### [What you should do]
Only the lines that hold "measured" should be in the answer, each copied from the data below.

### [Data listing]
═══
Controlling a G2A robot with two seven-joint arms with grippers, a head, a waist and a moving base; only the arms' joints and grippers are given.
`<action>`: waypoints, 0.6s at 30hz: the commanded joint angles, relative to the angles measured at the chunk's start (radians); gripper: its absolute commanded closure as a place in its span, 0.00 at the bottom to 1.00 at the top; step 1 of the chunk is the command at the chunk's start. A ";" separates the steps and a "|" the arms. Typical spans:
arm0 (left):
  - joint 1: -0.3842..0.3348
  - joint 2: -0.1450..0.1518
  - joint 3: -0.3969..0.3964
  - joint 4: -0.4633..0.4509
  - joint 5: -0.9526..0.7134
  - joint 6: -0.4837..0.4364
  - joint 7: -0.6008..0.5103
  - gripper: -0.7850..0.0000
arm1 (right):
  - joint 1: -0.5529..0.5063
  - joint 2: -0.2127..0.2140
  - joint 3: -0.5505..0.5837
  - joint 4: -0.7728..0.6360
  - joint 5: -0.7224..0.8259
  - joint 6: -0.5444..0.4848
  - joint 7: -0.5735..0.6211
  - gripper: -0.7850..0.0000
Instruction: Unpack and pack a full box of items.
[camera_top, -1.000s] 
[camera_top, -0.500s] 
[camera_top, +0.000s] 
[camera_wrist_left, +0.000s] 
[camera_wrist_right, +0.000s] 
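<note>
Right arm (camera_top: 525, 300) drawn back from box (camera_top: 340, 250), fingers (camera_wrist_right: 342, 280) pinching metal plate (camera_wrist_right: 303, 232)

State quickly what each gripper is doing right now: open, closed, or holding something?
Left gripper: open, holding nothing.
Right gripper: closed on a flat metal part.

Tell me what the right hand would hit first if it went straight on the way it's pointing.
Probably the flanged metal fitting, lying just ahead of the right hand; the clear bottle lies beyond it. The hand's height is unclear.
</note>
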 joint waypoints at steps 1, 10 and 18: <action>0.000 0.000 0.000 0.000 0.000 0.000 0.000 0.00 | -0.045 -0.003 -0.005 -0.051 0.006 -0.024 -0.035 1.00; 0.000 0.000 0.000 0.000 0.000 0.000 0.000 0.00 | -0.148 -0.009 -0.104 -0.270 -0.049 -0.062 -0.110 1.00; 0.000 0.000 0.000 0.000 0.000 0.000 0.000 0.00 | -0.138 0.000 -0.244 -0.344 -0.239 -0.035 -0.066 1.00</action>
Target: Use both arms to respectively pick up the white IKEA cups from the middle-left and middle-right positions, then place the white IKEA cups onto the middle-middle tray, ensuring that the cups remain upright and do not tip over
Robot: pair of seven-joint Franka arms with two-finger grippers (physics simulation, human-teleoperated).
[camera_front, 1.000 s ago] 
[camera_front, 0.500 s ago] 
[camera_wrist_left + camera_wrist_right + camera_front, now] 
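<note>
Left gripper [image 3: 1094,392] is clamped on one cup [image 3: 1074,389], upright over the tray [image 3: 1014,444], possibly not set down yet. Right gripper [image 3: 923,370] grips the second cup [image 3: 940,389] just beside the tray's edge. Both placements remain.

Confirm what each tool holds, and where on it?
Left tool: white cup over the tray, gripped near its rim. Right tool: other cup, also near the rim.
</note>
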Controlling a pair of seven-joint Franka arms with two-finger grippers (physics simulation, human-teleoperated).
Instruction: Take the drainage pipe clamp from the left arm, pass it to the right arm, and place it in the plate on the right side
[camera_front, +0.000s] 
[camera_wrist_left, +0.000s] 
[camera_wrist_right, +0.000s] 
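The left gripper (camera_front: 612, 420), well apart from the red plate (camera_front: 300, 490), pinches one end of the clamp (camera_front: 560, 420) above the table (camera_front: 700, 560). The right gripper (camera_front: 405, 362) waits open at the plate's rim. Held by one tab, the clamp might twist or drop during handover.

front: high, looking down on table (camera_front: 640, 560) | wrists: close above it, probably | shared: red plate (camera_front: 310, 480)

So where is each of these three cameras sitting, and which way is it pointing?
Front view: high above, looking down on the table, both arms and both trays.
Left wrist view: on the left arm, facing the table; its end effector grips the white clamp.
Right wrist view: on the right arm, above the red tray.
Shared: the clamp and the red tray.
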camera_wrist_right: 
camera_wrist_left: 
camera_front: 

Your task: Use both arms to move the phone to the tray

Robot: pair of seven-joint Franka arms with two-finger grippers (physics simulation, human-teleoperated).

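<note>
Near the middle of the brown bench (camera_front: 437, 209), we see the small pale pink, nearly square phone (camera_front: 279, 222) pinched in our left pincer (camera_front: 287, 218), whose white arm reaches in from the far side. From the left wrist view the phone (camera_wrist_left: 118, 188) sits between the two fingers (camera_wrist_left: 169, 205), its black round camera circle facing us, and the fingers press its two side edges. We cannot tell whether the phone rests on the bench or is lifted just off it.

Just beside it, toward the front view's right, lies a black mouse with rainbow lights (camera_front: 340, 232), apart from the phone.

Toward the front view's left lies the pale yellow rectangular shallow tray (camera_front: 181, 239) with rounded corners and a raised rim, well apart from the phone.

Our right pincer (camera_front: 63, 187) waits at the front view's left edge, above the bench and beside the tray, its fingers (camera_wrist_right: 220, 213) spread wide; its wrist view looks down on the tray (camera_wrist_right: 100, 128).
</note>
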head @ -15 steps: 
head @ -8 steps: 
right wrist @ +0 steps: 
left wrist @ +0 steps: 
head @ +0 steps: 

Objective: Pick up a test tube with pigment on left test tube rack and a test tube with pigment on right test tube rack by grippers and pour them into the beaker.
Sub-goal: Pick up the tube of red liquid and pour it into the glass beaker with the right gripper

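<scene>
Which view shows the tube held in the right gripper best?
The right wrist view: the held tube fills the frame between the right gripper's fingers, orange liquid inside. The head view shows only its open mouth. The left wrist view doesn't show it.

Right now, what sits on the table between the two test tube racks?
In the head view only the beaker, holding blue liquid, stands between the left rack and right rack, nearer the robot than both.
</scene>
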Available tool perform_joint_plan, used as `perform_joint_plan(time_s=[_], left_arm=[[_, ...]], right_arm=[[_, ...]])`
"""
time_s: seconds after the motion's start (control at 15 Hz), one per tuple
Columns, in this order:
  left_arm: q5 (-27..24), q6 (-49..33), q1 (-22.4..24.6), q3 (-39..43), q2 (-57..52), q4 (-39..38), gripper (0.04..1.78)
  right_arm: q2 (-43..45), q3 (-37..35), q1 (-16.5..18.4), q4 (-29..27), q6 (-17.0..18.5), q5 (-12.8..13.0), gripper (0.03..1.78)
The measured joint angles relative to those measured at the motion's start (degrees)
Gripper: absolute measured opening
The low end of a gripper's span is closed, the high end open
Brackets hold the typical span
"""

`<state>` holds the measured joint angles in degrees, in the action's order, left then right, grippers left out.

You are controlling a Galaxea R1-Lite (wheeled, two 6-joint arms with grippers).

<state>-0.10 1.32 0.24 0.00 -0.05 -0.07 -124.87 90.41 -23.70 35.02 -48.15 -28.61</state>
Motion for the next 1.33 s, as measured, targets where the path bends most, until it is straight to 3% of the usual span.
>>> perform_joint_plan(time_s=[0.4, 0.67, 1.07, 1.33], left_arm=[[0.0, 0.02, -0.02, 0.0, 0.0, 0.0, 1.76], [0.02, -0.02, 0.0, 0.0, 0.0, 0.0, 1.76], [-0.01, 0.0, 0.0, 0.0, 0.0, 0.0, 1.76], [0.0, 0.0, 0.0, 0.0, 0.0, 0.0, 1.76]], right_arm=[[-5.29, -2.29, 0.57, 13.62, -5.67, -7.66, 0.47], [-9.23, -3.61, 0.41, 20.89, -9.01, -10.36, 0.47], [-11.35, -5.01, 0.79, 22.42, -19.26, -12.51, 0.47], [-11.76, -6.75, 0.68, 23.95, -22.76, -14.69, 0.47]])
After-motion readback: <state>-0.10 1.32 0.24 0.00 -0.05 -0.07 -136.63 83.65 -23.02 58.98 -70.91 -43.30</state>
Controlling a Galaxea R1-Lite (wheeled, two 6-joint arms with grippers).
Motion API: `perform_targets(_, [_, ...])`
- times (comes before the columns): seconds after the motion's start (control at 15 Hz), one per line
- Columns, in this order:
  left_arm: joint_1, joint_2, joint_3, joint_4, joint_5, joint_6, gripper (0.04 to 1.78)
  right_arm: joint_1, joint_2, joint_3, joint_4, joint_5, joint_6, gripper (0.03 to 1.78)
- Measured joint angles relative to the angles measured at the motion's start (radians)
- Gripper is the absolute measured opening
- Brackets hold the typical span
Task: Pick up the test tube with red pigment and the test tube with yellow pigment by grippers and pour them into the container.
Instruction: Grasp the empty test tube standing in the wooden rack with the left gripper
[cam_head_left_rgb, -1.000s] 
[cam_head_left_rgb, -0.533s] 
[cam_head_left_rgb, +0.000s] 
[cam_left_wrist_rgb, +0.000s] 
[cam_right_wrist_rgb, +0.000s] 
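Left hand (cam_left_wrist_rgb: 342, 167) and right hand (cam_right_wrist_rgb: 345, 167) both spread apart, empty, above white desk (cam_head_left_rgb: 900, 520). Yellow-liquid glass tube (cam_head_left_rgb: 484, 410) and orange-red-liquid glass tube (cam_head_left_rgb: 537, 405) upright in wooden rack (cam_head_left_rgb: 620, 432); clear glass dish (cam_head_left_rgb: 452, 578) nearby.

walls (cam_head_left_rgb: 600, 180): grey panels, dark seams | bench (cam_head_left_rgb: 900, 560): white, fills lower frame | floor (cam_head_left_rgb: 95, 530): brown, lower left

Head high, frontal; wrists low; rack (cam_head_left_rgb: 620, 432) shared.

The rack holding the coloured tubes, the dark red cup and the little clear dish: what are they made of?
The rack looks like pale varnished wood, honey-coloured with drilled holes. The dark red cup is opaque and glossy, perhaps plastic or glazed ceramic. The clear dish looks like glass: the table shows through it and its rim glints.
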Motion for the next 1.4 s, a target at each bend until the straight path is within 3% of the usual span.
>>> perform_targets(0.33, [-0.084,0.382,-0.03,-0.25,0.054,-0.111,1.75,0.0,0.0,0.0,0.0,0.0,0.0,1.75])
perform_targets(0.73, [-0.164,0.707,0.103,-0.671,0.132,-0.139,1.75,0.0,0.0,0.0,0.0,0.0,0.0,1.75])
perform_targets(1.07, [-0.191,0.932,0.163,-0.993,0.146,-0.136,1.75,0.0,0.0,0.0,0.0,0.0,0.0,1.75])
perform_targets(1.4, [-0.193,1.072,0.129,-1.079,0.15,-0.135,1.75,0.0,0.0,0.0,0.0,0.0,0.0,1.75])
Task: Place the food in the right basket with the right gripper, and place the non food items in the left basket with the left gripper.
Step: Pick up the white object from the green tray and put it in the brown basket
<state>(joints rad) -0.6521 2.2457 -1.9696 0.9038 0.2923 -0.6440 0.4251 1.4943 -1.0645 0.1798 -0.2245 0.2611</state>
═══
### [Problem solution]
`<action>`: waypoints, 0.6s at 30hz: the commanded joint angles, relative to the angles measured at the chunk's start (radians); gripper: its absolute commanded closure as a place in its span, 0.00 at the bottom to 1.00 at the top; step 1 of the chunk is the command at the chunk's start. A ";" separates the steps and a "|" the arms. Typical spans:
The measured joint angles relative to those measured at the motion's start (degrees)
Gripper: absolute measured opening
`<state>` holds the measured joint angles in degrees, in the action's order, left then right, grippers left out.
Motion for the next 1.33 s, as measured, targets where the path bends most, until it is straight to 3% of the usual span.
- Measured joint angles relative to the angles measured at the motion's start (radians)
- Gripper is the absolute measured opening

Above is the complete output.